Unfortunately, the very simplicity of such a test lends itself to such broad speculations, that its usefulness would be lost in the maze of particular situations. After a careful reading of the various decisions as well as commentaries, it seems to me that it would be error to formulate any test for the determination of Jones Act coverage since no test would adequately cover the full gamut of decisions which now give interpretation to the Act. Until the Supreme Court of the United States lays down a precise test capable of factual analysis, it is my opinion that, in each case involving the question of Jones Act coverage, the court must be appraised and the jury instructed as to the impact of the various court holdings in regard to the broad test generally employed. Armed with this knowledge, the emphasis should be placed upon the facts of the instant case.

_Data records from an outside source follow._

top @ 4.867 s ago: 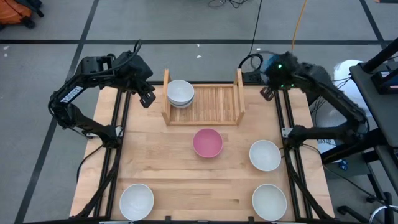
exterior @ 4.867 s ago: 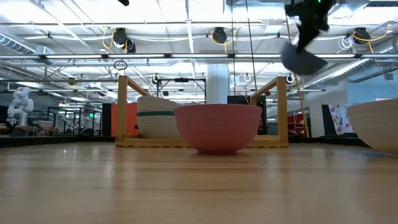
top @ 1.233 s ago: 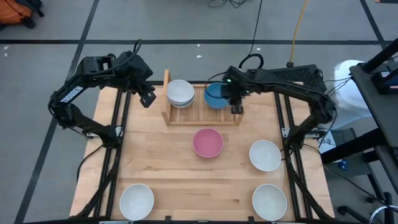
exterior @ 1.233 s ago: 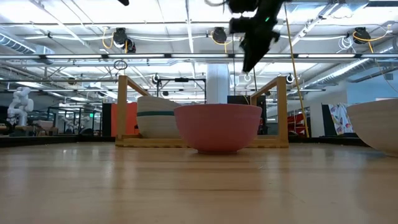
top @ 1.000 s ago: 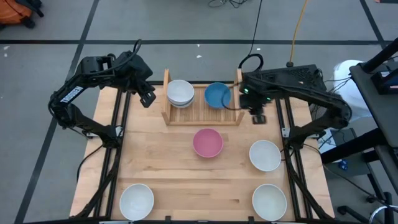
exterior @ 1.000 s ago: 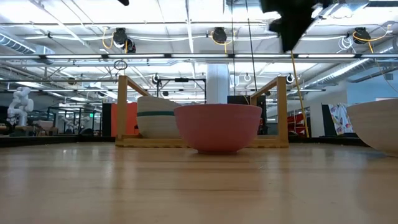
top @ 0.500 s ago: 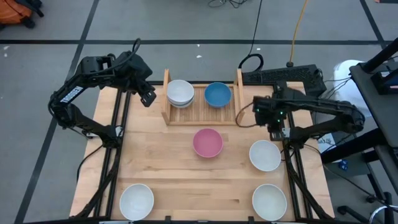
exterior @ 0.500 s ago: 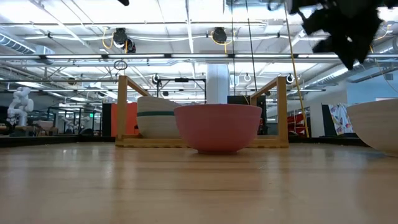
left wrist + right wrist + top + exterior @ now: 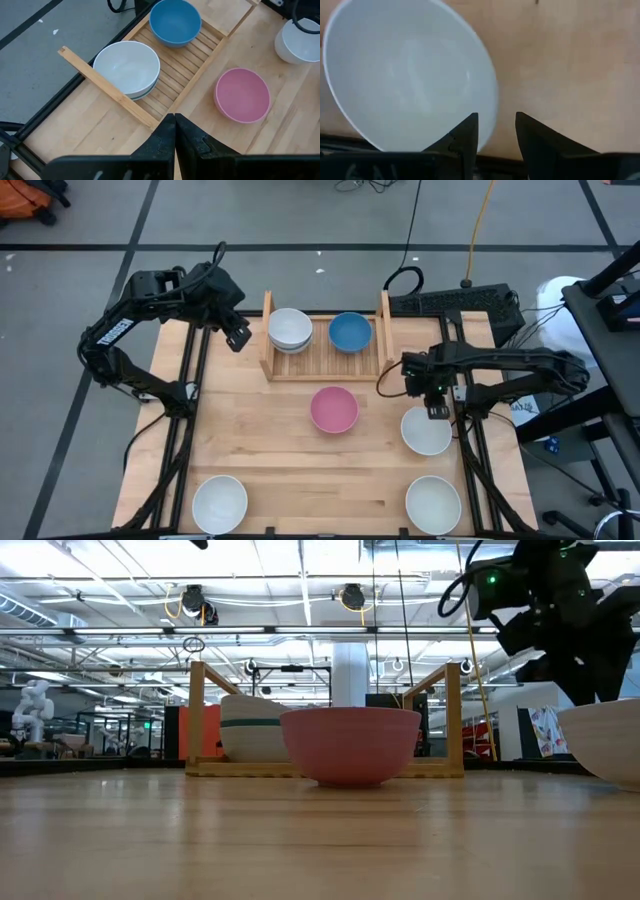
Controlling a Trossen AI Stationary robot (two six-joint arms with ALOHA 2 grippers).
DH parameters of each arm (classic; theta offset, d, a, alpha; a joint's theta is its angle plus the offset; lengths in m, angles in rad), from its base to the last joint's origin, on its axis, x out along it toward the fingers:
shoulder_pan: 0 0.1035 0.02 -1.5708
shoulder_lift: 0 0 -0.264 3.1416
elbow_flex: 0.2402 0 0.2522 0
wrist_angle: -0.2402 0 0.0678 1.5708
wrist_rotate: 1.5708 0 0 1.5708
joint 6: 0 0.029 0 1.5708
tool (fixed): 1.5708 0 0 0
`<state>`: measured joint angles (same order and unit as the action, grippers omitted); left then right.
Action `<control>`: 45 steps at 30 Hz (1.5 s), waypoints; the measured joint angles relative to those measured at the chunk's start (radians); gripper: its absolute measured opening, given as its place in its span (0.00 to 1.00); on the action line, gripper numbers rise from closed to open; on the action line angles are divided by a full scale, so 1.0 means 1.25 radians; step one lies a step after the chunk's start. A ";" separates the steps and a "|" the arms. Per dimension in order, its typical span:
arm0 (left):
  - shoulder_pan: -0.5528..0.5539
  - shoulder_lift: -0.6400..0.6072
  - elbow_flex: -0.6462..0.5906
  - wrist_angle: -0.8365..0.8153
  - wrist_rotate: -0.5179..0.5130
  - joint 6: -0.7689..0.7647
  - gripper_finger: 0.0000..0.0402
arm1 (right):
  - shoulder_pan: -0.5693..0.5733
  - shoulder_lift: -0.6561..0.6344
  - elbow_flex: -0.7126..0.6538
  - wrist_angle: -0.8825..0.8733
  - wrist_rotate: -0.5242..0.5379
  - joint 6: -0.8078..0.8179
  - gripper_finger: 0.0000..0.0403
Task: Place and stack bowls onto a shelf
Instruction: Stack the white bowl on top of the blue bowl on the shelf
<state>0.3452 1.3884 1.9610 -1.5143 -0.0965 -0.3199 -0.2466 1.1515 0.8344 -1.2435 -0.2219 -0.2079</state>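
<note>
Poised over a white bowl (image 9: 405, 75), the right gripper (image 9: 495, 131) spreads astride its rim; rigid, smooth, likely breakable, it wants a rim pinch. Left gripper (image 9: 174, 131) pressed together.

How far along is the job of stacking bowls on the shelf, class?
Done: the shelf holds a stack of bowls and a blue bowl.
In hand: nothing is gripped, but the open right hand sits over a white bowl; the left hand waits shut beside the shelf.
Left: that bowl, the pink bowl and two front white bowls.
</note>
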 joint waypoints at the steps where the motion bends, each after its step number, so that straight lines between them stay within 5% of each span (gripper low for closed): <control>1: 0.000 0.000 0.000 0.000 0.000 0.000 0.01 | 0.000 0.000 -0.005 0.011 -0.009 0.004 0.31; 22: 0.000 0.000 0.000 0.000 0.000 0.001 0.01 | 0.000 0.021 -0.070 0.199 -0.015 0.031 0.30; 31: 0.000 0.000 0.000 0.000 0.000 0.001 0.01 | 0.000 0.099 -0.070 0.202 -0.014 0.028 0.03; 36: 0.000 0.000 0.000 0.000 0.000 0.002 0.01 | 0.000 0.107 -0.063 0.190 -0.021 0.029 0.01; 45: 0.000 0.000 0.000 0.000 0.000 0.004 0.01 | 0.022 0.091 0.172 0.029 -0.012 0.061 0.00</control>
<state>0.3451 1.3884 1.9610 -1.5143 -0.0964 -0.3143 -0.2192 1.2649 1.0500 -1.2073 -0.2365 -0.1315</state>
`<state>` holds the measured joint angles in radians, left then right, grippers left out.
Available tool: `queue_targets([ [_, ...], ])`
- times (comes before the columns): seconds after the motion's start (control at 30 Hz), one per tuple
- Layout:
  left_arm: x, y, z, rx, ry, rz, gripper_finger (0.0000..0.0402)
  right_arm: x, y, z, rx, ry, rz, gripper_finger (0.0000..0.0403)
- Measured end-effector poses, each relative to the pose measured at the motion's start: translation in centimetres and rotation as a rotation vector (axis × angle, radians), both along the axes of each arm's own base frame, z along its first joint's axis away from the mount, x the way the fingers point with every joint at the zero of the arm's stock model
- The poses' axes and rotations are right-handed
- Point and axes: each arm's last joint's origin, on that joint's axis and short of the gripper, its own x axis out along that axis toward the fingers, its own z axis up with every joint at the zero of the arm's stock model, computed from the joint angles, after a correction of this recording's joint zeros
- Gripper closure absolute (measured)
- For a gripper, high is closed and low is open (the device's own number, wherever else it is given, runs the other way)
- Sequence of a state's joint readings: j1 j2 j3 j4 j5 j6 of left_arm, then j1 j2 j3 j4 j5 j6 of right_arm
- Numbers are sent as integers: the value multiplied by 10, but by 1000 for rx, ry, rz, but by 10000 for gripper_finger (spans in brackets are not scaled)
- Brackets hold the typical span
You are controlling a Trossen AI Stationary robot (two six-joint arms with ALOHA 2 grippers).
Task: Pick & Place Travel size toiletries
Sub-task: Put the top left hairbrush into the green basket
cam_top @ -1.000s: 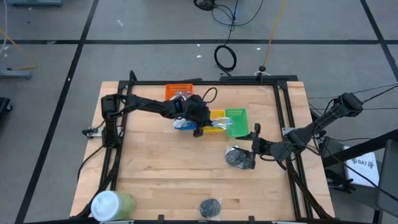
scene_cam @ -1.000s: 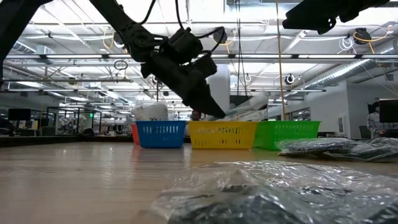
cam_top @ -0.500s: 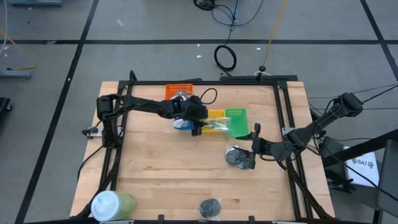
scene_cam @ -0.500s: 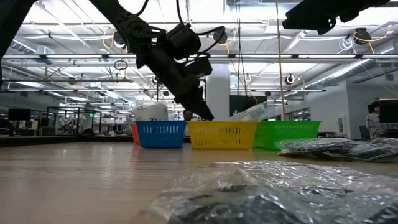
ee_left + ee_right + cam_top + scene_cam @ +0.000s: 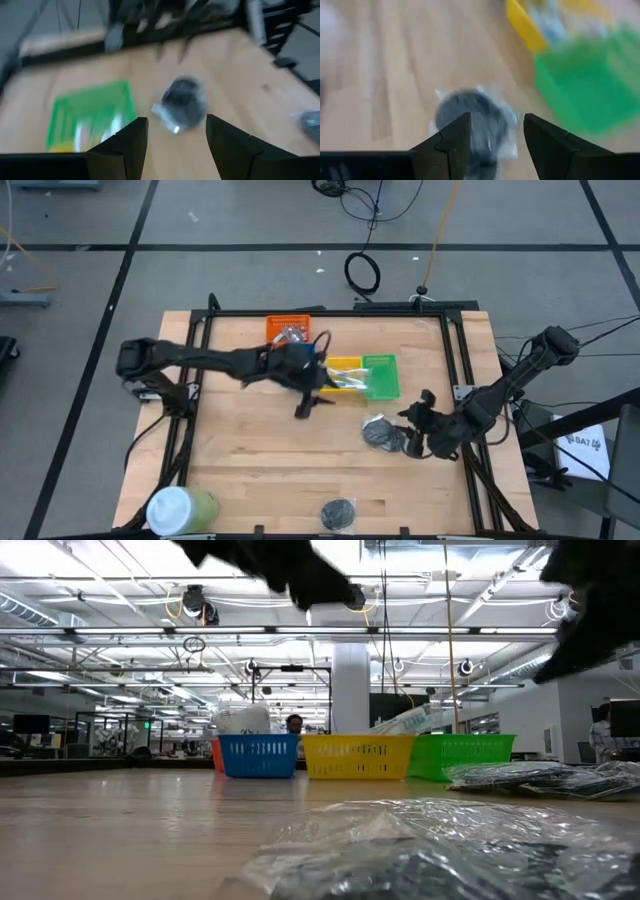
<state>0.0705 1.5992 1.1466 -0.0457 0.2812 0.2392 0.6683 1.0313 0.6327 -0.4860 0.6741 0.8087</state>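
Progress check from my end: the yellow tray [image 5: 345, 373] has packets sticking out of it and the orange tray [image 5: 287, 329] holds something too, so a fair chunk looks sorted. Left gripper [image 5: 306, 406] hangs near the trays, fingers spread, carrying nothing. Right gripper [image 5: 413, 442] hovers fingers apart, just beside a dark disc [image 5: 379, 433] in its clear wrap on the right side of the table. Another bagged disc [image 5: 338, 513] sits at the near edge. I'd say both are left to go.
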Motion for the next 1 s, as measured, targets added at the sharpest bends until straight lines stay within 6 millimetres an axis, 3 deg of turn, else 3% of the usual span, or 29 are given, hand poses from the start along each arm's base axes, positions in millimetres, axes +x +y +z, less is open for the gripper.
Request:
queue_targets([
  [0.13, -10, -36, 19, 98, -63, -35, 204, -10, -7, -14, 195, 64, -249, 232],
  [0.37, -13, -72, 16, 180, -57, -46, 204, -15, -20, -47, 491, 148, -431, 232],
  [0.5, -15, -78, 12, 209, -28, -24, 204, -14, -27, -71, 640, 67, -440, 222],
  [0.7, -15, -82, 12, 220, -32, -35, 204, -19, -39, -97, 829, -129, -375, 177],
  [0.83, -15, -81, 12, 222, -32, -35, 204, -20, -44, -98, 897, -247, -361, 155],
  [1.0, -15, -81, 12, 222, -31, -34, 204, -18, -47, -97, 861, -268, -342, 153],
])
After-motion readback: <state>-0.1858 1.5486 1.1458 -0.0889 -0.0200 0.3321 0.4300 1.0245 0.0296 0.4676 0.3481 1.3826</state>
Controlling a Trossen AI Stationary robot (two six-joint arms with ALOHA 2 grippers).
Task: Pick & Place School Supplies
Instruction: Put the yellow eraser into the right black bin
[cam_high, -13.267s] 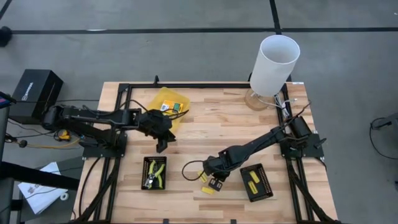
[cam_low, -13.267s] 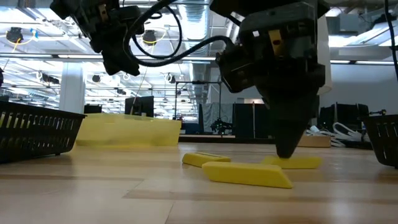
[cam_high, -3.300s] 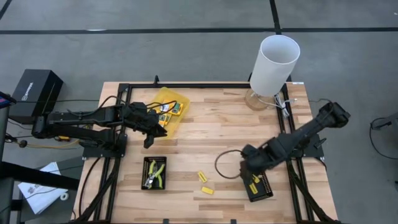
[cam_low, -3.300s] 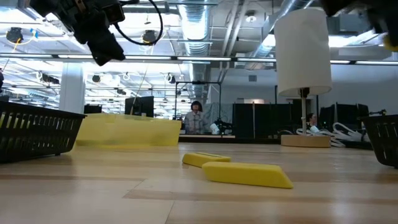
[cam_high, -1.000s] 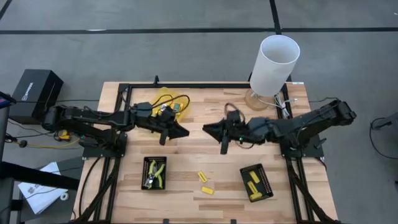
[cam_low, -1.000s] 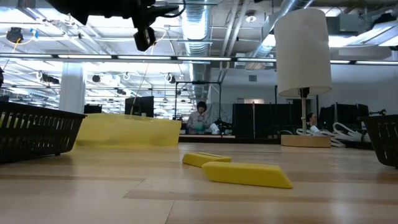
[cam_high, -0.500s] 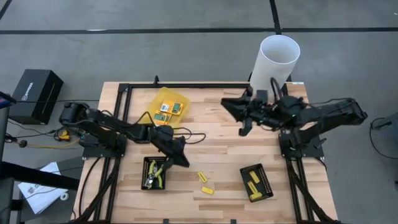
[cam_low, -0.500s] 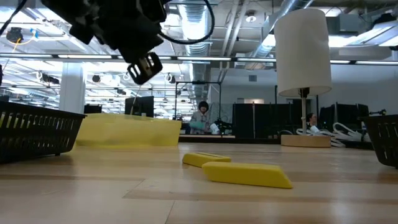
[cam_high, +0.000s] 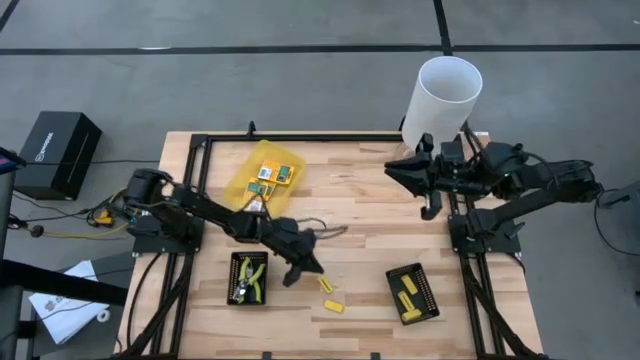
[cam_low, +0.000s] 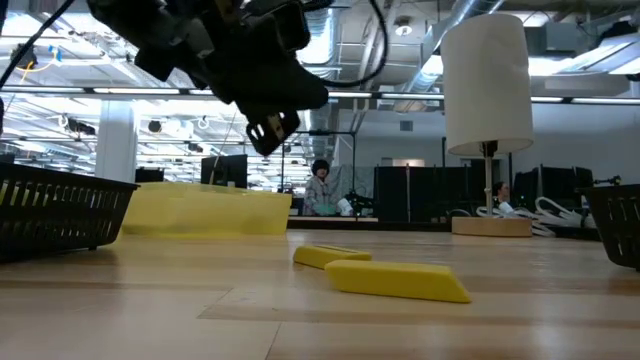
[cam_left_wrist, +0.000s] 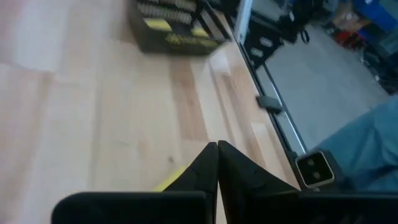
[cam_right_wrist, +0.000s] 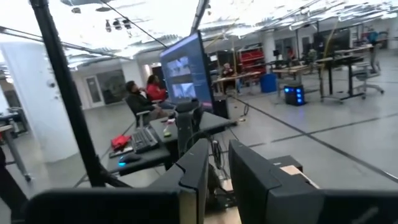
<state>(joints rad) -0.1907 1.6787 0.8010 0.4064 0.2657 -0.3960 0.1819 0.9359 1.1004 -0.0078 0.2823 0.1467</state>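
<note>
1. Wooden counter (cam_high: 350, 240) fills the middle of the high view, framed by grey floor.
2. Left tool (cam_high: 294, 271) sits low centre-left, fingers pressed together and empty, beside a black tray (cam_high: 248, 278) holding the plier-like tool (cam_high: 253, 277).
3. Two yellow stubby pieces (cam_high: 328, 294) lie just right of it.
4. Packets (cam_high: 272, 176) rest in the yellow container (cam_high: 262, 172), upper left.
5. Right tool (cam_high: 431, 208) hangs at upper right near the white lamp (cam_high: 441, 103), jaws slightly parted, empty.
</note>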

I am well aware of recent decisions which demonstrate strong inclination upon the part of the Supreme Court to leave the factual determination of whether an employee is a "seaman" within the purview of the Jones Act in the hands of the jury. Butler v. Whiteman, supra; Grimes v. Raymond Concrete Pile Co., supra. However, it is my opinion that, as a matter of law (Desper v. Starved Rock Ferry Co., supra), plaintiff was not a "member of the crew of a vessel" at the time of his injury and is not entitled to any benefits under the Jones Act. My decision is not based upon any general test, but upon an exhaustive analysis of the various cases and commentaries interpreting the coverage of the Jones Act as seen in light of the plain uncontradicted facts of the instant case. For purposes of clarity, I have attempted to summarize the relevant factors:

  (1) The sole and exclusive use made of the canal
      and wet pit which were excavated by defendant
      on defendant's private property, are in aid
      of defendant's mining operations and to gain
      access to the Illinois River. Iowa-Wisconsin
      Bridge Co. v. U.S., 84 F. Supp. 852, 866, 114
      Ct.Cl. 464;

  (2) The dredge was actually in an artificial
      water basin created by its own work and on
      land belonging to defendant. The work was not
      being done upon a navigable waterway of the
      United States, but was a dredging operation
      in all respects as if the dredge were
      actually located on land. Beddoo v. Smoot
      Sand & Gravel Corp., 76

      U.S.App.D.C. 39, 128 F.2d 608, 610;

  (3) Defendant's processing plant upon which
      plaintiff worked at the time of his injury
      was firmly attached to the bottom of the wet
      pit by means of spuds or pilings. It never
      has moved from the wet pit. It is shifted
      slightly to keep up with mining operations.
      The factual situation is entirely different
      from Grimes v. Raymond Concrete Pile Co.,
      supra; Senko v. La Crosse Dredging Corp.,
      supra; Gianfala v. Texas Company, supra.
      Plaintiff's relationship to the loading
      barges "did not pertain to navigation" and
      are much like those described by the Supreme
      Court in South Chicago Coal & Dock Co. v.
      Basset, 309 U.S. 251, 260, 60 S.Ct. 544, 549,
      84 L.Ed. 732. See also Perez v. Marine
      Transport Lines, supra;

  (4) Plaintiff was not employed upon defendant's
      "processing plant" or "barges" on a more or
      less permanent basis. On the contrary,
      plaintiff was employed as a laborer, was a
      member of a labor union, and worked on
      barges, in defendant's shop in Lockport,
      Illinois, on the gravel screening plant, and
      when a man was sick, on the sand screening
      plant where he was injured. Desper v. Starved
      Rock Ferry Co., supra; Zientek v. Reading
      Co., 3 Cir., 220 F.2d 183; Merritt-Chapman &
      Scott v. Willard, 2 Cir., 189 F.2d 791; Perez
      v. Marine Transport Lines, supra.

Since I hold that plaintiff does not fall within the purview of the Jones Act, I do not reach the remaining two affirmative defenses. The complaint is dismissed. Judgment for defendant. Beegle v. Thomson, 7 Cir., 138 F.2d 875, 880, 881; Lavine v. Shapiro, 7 Cir., 257 F.2d 14; Foster v. General Motors Corp., 7 Cir., 191 F.2d 907, 912.